Vers 1900, l’Europe, avec environ 420 millions d’habitants, représentait environ un quart de l’humanité, après avoir longtemps pesé un peu moins de 20 %. Aujourd’hui, le continent est peuplé d’environ 750 millions d’individus. Mais, dans un monde passé de 1,6 milliard à plus de 8, les Européens sont moins de 10 % de la population mondiale.

Deux faits incontestables : l’Europe n’a jamais été si peuplée, d’une part ; et d’autre part, les Européens n’ont jamais été aussi minoritaires dans la population du globe. Si nous ajoutons à ce constat une dimension dynamique, en comparant la pyramide des âges et la fécondité des différentes parties du monde, les projections ne peuvent que montrer l’accentuation de ce déséquilibre en notre défaveur. La conséquence, nous la connaissons et nous la vivons, c’est ce qu’écrivait en 1985 Jean Raspail dans la préface qu’il ajouta à son roman prophétique de 1973 Le Camp des Saints : « notre vieil Occident, tragiquement minoritaire sur cette terre, reflue derrière ses murailles démantelées en perdant déjà des batailles sur son propre territoire et commence à percevoir, étonné, le vacarme sourd de la formidable marée qui menace de le submerger ».

Dans cette citadelle assiégée qui est la nôtre, on pourrait imaginer, comme un réflexe de survie salutaire, une sorte d’alignement mimétique : face aux masses du Sud qui semblent faire du ventre de leurs femmes un instrument de conquête, nous pourrions répondre par un sursaut de natalité, et aligner des générations de petits Européens comme un rempart face à la submersion.

Il y a toutefois, derrière cette logique parfaitement compréhensible, plusieurs illusions et plusieurs pièges.

Tout d’abord, cette course mimétique au nombre participe d’une réduction paradoxale de la singularité des peuples. Pour paraphraser Bernard Lugan, qui explique souvent qu’on ne comprend rien à la politique africaine si on croit que l’Afrique est peuplée d’Européens à la peau noire : pourquoi devrions-nous, en réponse à la démographie galopante venue du Sud, faire des Européennes l’équivalent d’Africaines à la peau blanche ?

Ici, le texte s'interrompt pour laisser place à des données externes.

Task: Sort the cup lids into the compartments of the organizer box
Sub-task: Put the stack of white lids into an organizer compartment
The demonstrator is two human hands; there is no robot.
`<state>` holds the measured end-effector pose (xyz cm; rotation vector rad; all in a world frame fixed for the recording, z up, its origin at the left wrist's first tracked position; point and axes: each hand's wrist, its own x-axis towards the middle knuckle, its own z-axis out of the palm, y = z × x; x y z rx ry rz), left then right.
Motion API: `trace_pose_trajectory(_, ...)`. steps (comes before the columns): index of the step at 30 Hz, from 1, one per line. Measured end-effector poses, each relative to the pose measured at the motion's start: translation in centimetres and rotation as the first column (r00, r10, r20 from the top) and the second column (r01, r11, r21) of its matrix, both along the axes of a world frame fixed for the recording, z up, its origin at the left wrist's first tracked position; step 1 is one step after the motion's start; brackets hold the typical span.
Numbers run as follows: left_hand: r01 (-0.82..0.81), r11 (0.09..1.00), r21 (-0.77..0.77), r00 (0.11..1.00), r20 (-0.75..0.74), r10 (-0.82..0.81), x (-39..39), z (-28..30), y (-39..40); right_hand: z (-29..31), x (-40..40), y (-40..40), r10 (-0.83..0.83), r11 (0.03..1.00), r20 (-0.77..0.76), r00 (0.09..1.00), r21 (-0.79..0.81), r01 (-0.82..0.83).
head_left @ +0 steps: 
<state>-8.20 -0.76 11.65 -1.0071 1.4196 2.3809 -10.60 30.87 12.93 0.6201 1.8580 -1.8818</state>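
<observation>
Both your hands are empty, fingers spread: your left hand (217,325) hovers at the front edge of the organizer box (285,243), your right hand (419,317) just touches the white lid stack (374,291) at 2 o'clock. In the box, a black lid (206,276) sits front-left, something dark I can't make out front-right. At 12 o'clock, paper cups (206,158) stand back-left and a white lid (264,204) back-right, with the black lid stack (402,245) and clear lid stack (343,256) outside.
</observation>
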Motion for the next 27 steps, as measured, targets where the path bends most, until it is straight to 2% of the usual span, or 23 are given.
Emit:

Envisager une relance de la natalité nécessite par ailleurs de se poser préalablement quelques questions essentielles. D’une part, est-on bien certain qu’un sursaut nataliste changerait grand-chose aux ordres de grandeur évoqués en introduction ? Combien d’enfants supplémentaires par Européenne faudrait-il pour que nous pesions de nouveau 20 à 25 % de l’humanité à la fin de ce siècle ? Peut-on envisager un scénario de ce type avec des taux crédibles ? Il faut bien sûr également se demander, avant de réclamer une politique davantage nataliste, quels en seraient les principaux bénéficiaires ; s’ils sont les mêmes que pour les Caisses d’allocations familiales actuelles, on n’aura guère résolu le problème qui nous préoccupe… D’une façon générale par ailleurs, on voit mal comment l’encouragement de la logique du nombre pourrait ne pas avoir de conséquences dysgéniques, du genre de celles qu’ont illustrées, avec la force de la satire, La Longue Marche des Cornichons ou le film Idiocracy. Évidemment, dans un tout autre genre, que les participants à ce colloque aient des familles nombreuses, comme l’illustre la présence d’une garderie appréciée, on ne peut que s’en réjouir. Et que d’autres d’ailleurs n’aient pas d’enfants ou ne comptent pas en avoir ne les empêche nullement de participer à la renaissance européenne. Or, que changerait au juste à cela une politique nataliste ? La Maison de la Chimie ne serait pas plus remplie qu’elle n’est, mais les rames de métro que nous avons pu emprunter ce matin auraient peut-être été plus bondées encore...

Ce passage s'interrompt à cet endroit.